Competing interests P.M. is a scientific co-founder of Shape Therapeutics, Boundless Biosciences, Navega Therapeutics, Pi Bio, and Engine Biosciences. A.M. is the co-founder of and has an equity interest in TISMOO, a company dedicated to genetic analysis and human brain organogenesis, focusing on therapeutic applications customized to autism spectrum disorders and other neurological diseases. K.Z. is a full-time employee and equity holder of the Altos Labs. The remaining authors declare no competing interests. The terms of these arrangements have been reviewed and approved by the University of California, San Diego in accordance with its conflict of interest policies.

Figures

Fig. 1
Fig. 1. This graphical abstract illustrates our study’s workflow.

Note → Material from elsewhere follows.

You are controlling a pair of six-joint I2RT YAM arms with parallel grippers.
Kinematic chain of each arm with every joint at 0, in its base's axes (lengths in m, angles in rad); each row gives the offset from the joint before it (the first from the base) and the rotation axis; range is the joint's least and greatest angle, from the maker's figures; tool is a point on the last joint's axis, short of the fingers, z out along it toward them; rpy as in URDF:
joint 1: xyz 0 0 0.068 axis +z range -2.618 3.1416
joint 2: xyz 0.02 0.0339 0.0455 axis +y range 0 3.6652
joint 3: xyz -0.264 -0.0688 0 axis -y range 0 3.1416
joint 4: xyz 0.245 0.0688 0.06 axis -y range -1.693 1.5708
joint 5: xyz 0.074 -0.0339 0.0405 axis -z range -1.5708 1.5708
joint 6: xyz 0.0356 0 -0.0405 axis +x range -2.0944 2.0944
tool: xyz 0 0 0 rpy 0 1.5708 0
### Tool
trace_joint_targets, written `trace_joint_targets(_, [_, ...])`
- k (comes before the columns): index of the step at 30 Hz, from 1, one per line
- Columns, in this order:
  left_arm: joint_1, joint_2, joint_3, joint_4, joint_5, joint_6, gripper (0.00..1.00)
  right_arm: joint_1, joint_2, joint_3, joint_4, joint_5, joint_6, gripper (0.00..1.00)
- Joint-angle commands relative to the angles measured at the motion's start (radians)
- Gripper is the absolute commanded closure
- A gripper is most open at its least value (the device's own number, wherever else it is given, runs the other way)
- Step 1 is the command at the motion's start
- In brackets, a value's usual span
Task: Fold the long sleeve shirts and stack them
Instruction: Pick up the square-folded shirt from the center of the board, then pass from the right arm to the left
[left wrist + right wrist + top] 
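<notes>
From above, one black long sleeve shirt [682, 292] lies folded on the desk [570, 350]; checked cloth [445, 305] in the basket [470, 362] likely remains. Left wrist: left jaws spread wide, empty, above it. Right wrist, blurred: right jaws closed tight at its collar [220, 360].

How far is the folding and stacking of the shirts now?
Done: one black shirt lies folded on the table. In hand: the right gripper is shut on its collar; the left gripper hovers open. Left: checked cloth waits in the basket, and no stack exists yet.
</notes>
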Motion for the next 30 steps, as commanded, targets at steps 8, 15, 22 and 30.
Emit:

We begin by analyzing RNA editing and ADAR expression dynamics across diverse tissue types, utilizing both human organ data and hPSC-derived developmental models. Subsequently, we employed the teratoma for a pan-tissue ADAR perturbation screen, probing the functional roles of ADAR proteins across all three germ layers.
Fig. 2
Fig. 2. Time series bulk RNA editing analysis in human fetal tissues.
a Schematic depicting the workflow for this investigation into RNA editing and ADAR expression dynamics in bulk organ tissues across lifespan. Organ time-series data is binned into 4 developmental groups—early gestation (4–10 wpc), late gestation (11–20 wpc), newborn-to-teenager (0–19 years of age), and adult-to-senior (25–63 years of age)—for conducting comparisons across sequential developmental periods. bg AEI levels (solid red circles), as well as ADAR (open blue circles) and ADARB1 (open green circles) expression values, are charted throughout lifespan for the forebrain (b), hindbrain (c), heart (d), liver (e), kidney (f), and testis (g). h Cohen’s d comparison between sequential time groups for AEI, ADAR, ADARB1, and ADARB2, across all organs (not detected = n.d, box represents 95% confidence interval).
Fig. 3
Fig. 3. Examining the convergence of differentially edited sites across organ systems.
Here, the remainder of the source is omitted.